<<<<
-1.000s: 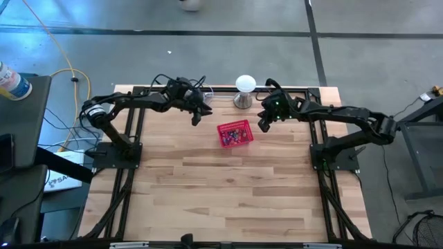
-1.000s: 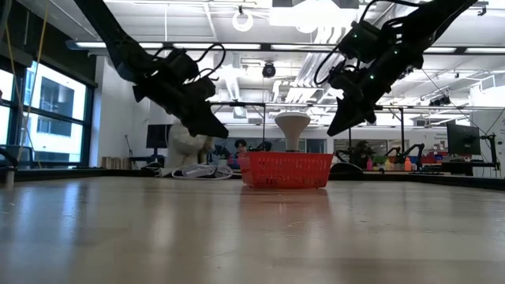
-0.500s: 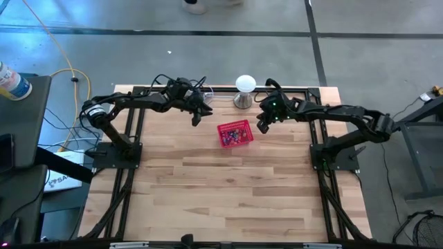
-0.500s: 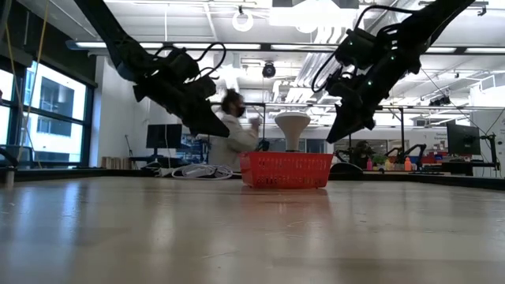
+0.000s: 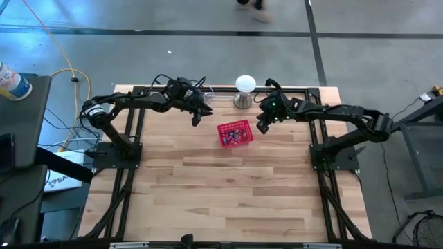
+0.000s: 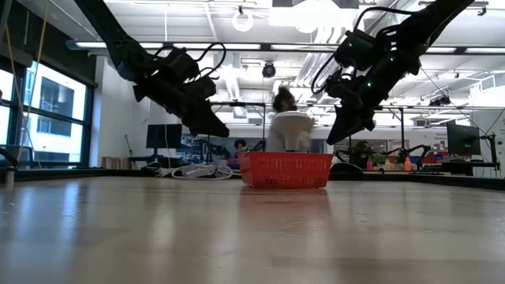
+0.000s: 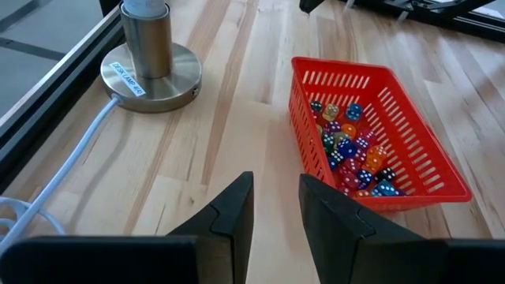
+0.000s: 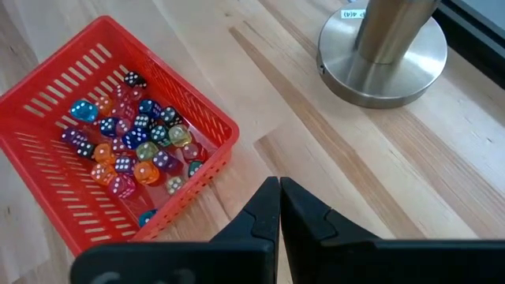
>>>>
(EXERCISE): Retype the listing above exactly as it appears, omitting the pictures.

(RESULT OF THE TASK):
-1.000s: 
-1.000s: 
-0.500s: 
-0.500s: 
+0.000s: 
+0.000s: 
+0.000s: 
+0.000s: 

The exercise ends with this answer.